### [TASK INSTRUCTIONS]
Nothing but the pictures should be dropped; repeat the rest of the data below exactly.

----

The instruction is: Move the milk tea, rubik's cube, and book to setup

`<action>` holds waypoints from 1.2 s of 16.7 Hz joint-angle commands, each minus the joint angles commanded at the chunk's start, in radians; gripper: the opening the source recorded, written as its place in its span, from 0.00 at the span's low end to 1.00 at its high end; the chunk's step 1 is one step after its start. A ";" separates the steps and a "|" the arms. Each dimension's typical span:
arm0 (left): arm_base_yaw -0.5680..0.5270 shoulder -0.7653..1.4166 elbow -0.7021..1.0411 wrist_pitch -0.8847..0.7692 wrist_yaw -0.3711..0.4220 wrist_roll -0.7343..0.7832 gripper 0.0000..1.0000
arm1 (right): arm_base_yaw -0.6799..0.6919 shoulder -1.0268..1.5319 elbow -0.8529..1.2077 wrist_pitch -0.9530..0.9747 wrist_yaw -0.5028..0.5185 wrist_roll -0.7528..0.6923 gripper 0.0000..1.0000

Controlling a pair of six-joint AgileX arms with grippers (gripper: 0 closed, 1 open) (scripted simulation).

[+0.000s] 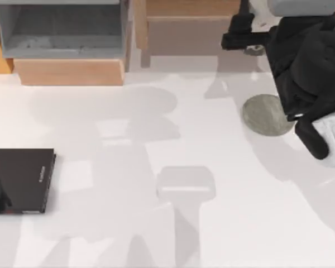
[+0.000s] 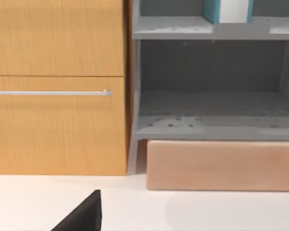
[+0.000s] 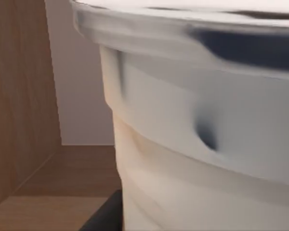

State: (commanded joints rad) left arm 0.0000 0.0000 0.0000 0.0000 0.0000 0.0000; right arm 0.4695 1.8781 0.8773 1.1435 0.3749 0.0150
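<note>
While the right arm is reaching over the bench's (image 1: 173, 139) far right corner, the milk tea (image 3: 197, 144) is sitting close against its wrist camera inside a wooden compartment; its gripper's grip cannot be told. The teal book (image 2: 228, 10) is standing on a grey shelf (image 2: 207, 29). No writing is legible.

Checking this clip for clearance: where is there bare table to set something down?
The wide white table between the black book at the left edge and the grey disc is free. It is crowded at the far right, where the right arm overhangs the disc.
</note>
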 joint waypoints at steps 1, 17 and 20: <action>0.000 0.000 0.000 0.000 0.000 0.000 1.00 | 0.001 0.015 -0.038 0.057 0.009 -0.004 0.00; 0.000 0.000 0.000 0.000 0.000 0.000 1.00 | -0.053 0.240 -0.163 0.254 0.082 -0.015 0.00; 0.000 0.000 0.000 0.000 0.000 0.000 1.00 | -0.052 0.282 -0.161 0.302 0.079 -0.012 0.00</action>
State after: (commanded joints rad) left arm 0.0000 0.0000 0.0000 0.0000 0.0000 0.0000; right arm 0.4170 2.1603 0.7160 1.4451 0.4542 0.0034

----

### [RESPONSE TO THIS TASK]
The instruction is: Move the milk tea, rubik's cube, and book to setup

`<action>` holds waypoints from 1.2 s of 16.7 Hz joint-angle commands, each minus the joint angles commanded at the chunk's start, in radians; gripper: the opening the source recorded, written as its place in its span, from 0.00 at the span's low end to 1.00 at its high end; the chunk's step 1 is one step after its start. A ";" separates the steps and a "|" the arms. Each dimension's typical span:
arm0 (left): arm_base_yaw -0.5680..0.5270 shoulder -0.7653..1.4166 elbow -0.7021..1.0411 wrist_pitch -0.8847..0.7692 wrist_yaw -0.3711..0.4220 wrist_roll -0.7343..0.7832 gripper 0.0000..1.0000
arm1 (right): arm_base_yaw -0.6799..0.6919 shoulder -1.0268..1.5319 elbow -0.8529..1.2077 wrist_pitch -0.9530..0.9747 wrist_yaw -0.5028..0.5185 wrist_roll -0.7528..0.6923 gripper 0.0000..1.0000

Controlling a pair of six-joint AgileX arms with grippers (gripper: 0 closed, 1 open) (scripted simulation).

[+0.000s] 
[+0.000s] 
[+0.000s] 

State: (commanded joints rad) left arm 0.0000 0.0000 0.0000 0.0000 0.0000 0.0000; right arm 0.4695 1.8781 0.8773 1.1435 0.3749 0.0150
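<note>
While the right arm is reaching over the bench's (image 1: 173, 139) far right corner, the milk tea (image 3: 197, 144) is sitting close against its wrist camera inside a wooden compartment; its gripper's grip cannot be told. The teal book (image 2: 228, 10) is standing on a grey shelf (image 2: 207, 29). No writing is legible.

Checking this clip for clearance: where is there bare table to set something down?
The wide white table between the black book at the left edge and the grey disc is free. It is crowded at the far right, where the right arm overhangs the disc.
</note>
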 joint waypoints at steps 1, 17 and 20: <action>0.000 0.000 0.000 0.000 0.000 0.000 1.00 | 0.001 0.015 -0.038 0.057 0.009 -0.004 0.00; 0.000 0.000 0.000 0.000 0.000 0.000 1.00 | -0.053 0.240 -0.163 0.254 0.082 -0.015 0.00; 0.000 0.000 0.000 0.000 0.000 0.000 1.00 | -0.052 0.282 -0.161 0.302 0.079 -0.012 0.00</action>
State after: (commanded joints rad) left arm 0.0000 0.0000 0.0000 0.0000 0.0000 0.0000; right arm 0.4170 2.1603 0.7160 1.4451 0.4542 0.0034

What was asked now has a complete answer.